Students are required to take the IDEA survey in class during a two-week period that falls at about weeks 12-13 in a 15-week semester. Students will need to have access to a computer in order to take the survey in your classroom. (You can ask students to bring their own device and/or borrow a laptop cart or Chromebook pack if you are not teaching in a computer lab.) You will read or improvise on the in-class instructions, share the IDEA-Campus Labs evaluation url (https://champlain.campuslabs.com/courseeval) with your students and ask them to take the survey during the first 20 minutes of a class period that falls within the two-week period. See these instructions for details on how to plan ahead for online administration of the IDEA survey in a the classroom.
For step-by-step instructions on in-classroom, online administration of the IDEA survey, read this document.
CPS students are required to take the IDEA survey on their own during a one-to-two-week period that falls at the end of the semester. Students will be notified of the availability of the survey through automated email reminders generated by the IDEA system, and they will have access to the survey through a module built into your Canvas course by eLearning. In addition to the IDEA survey link (https://champlain.campuslabs.com/courseeval), the module includes a "quiz" that students can take which indicates that they have completed the survey. Students receive a 1% grade increase through the Canvas gradebook upon completion of the quiz. Please encourage your students to participate. A high level of participation will ensure that the results you receive are useful and meaningful to you.

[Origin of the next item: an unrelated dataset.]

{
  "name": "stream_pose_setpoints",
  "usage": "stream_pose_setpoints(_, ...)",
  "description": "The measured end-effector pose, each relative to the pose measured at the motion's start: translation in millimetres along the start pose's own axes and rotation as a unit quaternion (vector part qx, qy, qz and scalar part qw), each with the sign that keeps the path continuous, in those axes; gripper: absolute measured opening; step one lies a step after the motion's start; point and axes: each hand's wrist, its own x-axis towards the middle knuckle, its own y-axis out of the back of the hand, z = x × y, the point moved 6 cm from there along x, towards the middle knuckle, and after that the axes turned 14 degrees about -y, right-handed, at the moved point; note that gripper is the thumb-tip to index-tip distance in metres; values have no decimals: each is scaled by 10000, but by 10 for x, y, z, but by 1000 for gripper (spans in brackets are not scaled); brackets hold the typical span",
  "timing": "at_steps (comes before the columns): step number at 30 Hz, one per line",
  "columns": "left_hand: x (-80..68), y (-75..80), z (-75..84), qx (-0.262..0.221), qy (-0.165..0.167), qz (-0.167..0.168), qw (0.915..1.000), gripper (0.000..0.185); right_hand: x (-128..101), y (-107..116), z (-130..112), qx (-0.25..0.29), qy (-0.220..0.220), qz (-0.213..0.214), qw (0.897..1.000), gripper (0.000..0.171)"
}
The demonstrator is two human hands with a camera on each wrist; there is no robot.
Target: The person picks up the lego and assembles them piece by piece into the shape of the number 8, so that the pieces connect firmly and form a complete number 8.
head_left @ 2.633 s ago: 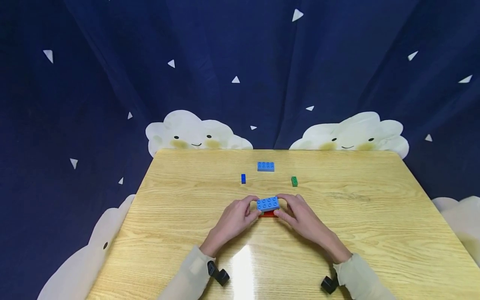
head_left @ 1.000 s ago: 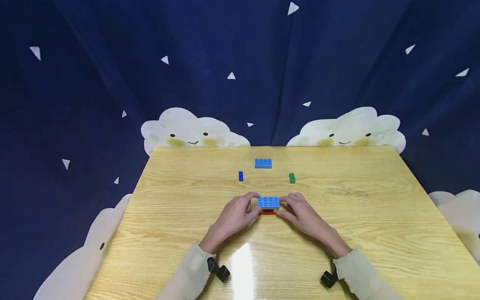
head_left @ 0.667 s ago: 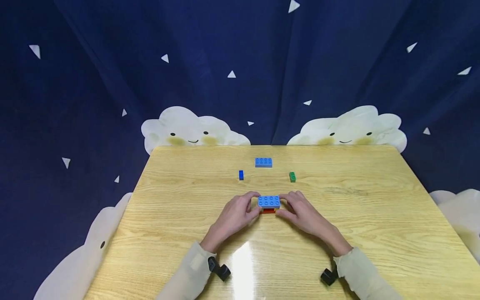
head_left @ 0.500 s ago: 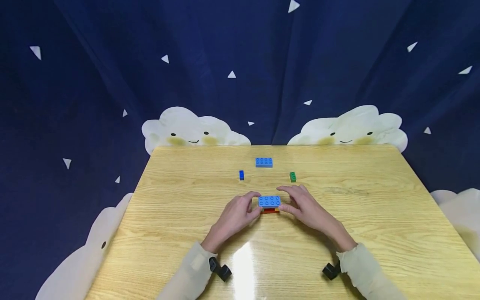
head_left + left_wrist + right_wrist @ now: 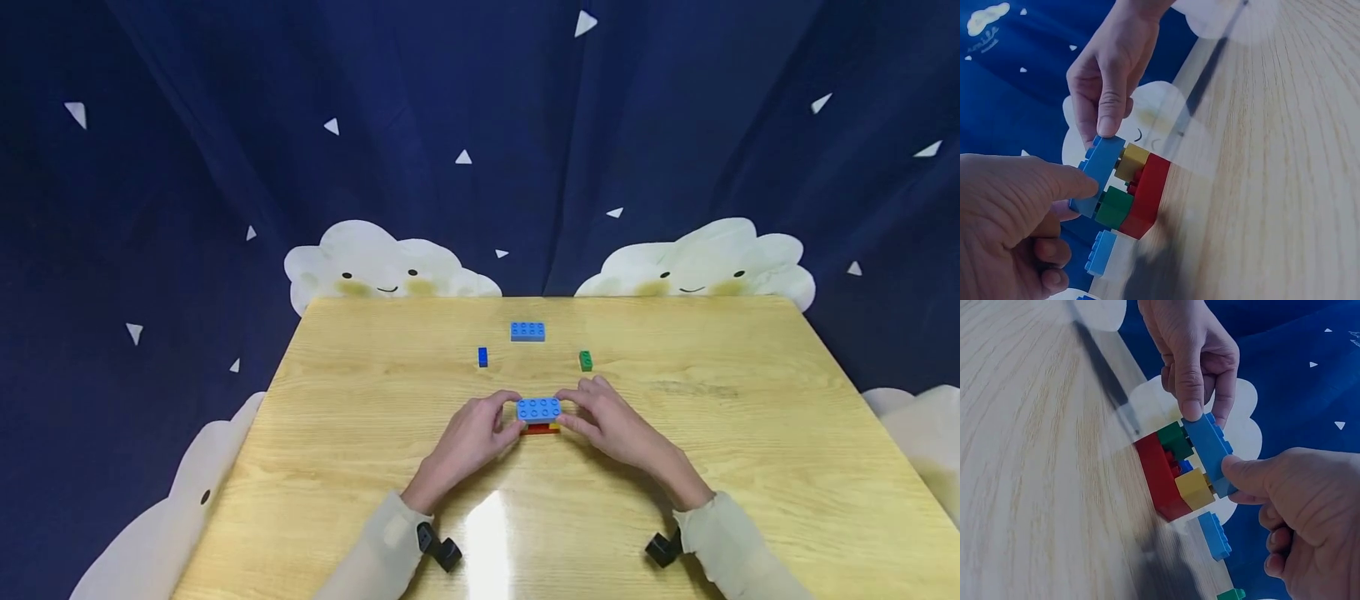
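A light blue eight-stud toy brick [image 5: 538,409] sits level at the top of a small stack, between both hands. My left hand [image 5: 471,433] pinches its left end, thumb in front and forefinger behind. At the other end my right hand [image 5: 618,425] pinches it the same way. Under it stand a green brick [image 5: 1114,207] on the left and a yellow brick [image 5: 1195,489] on the right, both on a long red brick [image 5: 1161,477]. In the wrist views, the yellow and green bricks' studs show in a thin gap below the blue brick.
Another light blue brick [image 5: 528,332] lies farther back on the wooden table [image 5: 360,375]. A small dark blue brick [image 5: 483,357] lies left of it, a small green brick [image 5: 586,361] right. A dark blue curtain [image 5: 420,100] hangs behind the table's back edge.
The blue brick was tilted at first and is now level over the stack. My right hand's fingers spread off its end half a second ago and now pinch it again.
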Motion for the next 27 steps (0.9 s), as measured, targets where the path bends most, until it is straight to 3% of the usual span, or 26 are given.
stream_pose_setpoints(27, -18, -21, -11, 256, -80, 49, 9996, 38, -9, 3, 0, -139, 155, -128, 9997, 42)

IDEA surveys are compiled and processed by Campus Labs (Buffalo, NY) through formative feedback algorithms designed by the IDEA Center (Manhattan, KS) soon after completion of the survey period. Within one to two weeks after the end of the survey period (after grades are posted) your report(s) will be available to you through the IDEA-CL Faculty Portal. Remember that your interpretation of the IDEA results and classroom experience are vital to any evaluation or goal-setting process.
For help interpreting IDEA results, contact your Dean or Program Director. For more in-depth interpretation or action planning, contact Rebecca Mills, Director for Instructional Practice in the Center for Learning and Technology or Ellen Zeman, Learning Assessment Director.
The IDEA Center and the Professional and Organizational Development Network in Higher Education (POD) offer a wealth of research-based resources:
The College also receives raw survey data and aggregated survey data (item averages for each course section), which are analyzed by an Academic Affairs research analyst. These data do not contain student identifiers. Analyzed results are used to calculate institutional benchmarks of academic excellence and to inform (in small part) Deans and the Provost in determining how best to support teaching and learning.
The IDEA Center produces summary data reports for the College: one for each Division, for CPS, for each study-abroad campus, for graduate studies and for traditional undergraduate studies. These reports provide a wealth of information on students' perception of their learning progress. If you would like a copy of any group summary report, ask the IDEA on-campus coordinator (Ellen Zeman) or your division's Operations Manager.
Visit the IDEA FAQs page.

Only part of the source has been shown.